=== Exercise brief ===
Only one portion of the data is to be written out: from the line bearing "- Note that" through the line bearing "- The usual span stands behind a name". Write it exactly as it appears.

::: Given material

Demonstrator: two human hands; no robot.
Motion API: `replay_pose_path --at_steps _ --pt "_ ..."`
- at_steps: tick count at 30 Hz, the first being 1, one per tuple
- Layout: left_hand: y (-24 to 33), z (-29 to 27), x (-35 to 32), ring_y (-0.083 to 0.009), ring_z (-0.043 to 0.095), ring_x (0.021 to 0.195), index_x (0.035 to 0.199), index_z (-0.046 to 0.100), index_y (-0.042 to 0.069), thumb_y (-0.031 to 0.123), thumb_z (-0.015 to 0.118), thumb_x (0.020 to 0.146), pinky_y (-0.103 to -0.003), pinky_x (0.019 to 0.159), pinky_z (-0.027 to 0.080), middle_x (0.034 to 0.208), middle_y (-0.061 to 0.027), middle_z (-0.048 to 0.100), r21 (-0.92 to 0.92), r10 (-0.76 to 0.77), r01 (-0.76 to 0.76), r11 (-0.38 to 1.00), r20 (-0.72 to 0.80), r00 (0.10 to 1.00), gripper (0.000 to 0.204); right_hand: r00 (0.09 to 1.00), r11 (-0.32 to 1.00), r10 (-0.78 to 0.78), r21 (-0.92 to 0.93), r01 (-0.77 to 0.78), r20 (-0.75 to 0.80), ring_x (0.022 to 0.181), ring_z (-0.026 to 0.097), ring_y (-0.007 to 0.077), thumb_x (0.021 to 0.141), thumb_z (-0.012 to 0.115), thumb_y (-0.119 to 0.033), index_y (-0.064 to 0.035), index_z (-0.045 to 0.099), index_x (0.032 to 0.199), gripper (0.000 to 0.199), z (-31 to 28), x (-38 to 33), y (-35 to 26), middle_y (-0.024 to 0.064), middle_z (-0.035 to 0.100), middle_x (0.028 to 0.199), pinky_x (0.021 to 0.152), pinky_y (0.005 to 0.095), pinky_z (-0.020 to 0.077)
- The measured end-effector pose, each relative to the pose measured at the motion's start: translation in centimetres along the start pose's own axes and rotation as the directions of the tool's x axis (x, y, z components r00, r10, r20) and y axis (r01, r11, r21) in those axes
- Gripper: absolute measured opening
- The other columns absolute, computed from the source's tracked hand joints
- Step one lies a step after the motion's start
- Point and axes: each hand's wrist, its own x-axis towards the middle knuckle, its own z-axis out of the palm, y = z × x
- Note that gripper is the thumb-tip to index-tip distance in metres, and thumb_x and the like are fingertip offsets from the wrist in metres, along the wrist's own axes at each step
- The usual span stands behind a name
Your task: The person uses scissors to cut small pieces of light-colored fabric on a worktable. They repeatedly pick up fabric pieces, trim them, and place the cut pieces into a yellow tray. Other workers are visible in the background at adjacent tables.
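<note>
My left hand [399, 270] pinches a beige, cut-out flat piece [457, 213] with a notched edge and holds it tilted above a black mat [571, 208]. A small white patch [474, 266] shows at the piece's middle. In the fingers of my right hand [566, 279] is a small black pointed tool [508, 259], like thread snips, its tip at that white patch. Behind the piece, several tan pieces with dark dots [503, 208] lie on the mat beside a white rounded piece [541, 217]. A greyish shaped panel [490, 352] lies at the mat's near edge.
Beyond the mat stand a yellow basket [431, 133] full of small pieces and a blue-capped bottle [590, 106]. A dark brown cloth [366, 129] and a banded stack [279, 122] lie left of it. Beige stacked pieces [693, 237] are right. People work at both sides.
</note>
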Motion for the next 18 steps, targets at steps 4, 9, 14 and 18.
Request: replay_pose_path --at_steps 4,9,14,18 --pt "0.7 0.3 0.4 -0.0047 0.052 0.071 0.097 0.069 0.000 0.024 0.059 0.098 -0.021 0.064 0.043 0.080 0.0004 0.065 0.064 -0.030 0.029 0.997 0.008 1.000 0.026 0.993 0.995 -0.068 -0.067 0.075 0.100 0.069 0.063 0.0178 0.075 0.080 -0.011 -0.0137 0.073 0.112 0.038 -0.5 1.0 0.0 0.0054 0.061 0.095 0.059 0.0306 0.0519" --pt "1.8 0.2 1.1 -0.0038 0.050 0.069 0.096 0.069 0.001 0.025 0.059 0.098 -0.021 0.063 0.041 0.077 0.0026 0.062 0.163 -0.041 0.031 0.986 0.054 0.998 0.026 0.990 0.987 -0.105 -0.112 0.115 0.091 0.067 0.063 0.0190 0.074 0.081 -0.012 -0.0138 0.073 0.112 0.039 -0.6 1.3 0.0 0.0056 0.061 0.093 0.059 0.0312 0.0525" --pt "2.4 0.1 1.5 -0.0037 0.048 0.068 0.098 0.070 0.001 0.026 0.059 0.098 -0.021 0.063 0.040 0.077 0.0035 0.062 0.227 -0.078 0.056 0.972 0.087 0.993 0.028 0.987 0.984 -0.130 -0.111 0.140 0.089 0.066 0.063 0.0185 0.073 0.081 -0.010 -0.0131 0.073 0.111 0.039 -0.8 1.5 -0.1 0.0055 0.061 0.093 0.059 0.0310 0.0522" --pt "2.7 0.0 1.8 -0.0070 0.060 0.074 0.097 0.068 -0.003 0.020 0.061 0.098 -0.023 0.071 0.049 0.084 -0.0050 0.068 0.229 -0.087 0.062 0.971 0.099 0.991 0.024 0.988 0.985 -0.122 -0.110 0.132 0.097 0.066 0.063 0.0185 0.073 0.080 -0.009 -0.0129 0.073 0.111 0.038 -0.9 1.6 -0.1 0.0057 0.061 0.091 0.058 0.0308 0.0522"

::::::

=== Reply to the exercise ===
- Note that gripper is the thumb-tip to index-tip distance in metres, and thumb_x and the like are fingertip offsets from the wrist in metres, along the wrist's own axes at each step
- The usual span stands behind a name

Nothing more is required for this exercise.